Top of Dataset content

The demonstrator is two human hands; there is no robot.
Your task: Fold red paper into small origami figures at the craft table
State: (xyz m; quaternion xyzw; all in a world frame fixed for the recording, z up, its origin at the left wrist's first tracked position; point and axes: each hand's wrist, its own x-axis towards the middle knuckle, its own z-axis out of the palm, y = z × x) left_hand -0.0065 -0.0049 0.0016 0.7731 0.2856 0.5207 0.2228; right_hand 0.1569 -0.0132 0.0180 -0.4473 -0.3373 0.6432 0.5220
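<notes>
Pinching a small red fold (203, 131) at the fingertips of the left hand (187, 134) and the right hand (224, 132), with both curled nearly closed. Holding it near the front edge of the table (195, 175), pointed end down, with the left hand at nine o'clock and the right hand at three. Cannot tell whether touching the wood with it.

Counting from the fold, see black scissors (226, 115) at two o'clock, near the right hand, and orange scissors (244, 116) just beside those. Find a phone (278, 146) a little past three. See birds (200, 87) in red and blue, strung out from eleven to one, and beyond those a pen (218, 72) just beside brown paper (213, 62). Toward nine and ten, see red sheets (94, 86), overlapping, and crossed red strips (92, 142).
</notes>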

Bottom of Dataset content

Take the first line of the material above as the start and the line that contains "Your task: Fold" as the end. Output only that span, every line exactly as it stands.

= Result for this exercise =
The demonstrator is two human hands; there is no robot.
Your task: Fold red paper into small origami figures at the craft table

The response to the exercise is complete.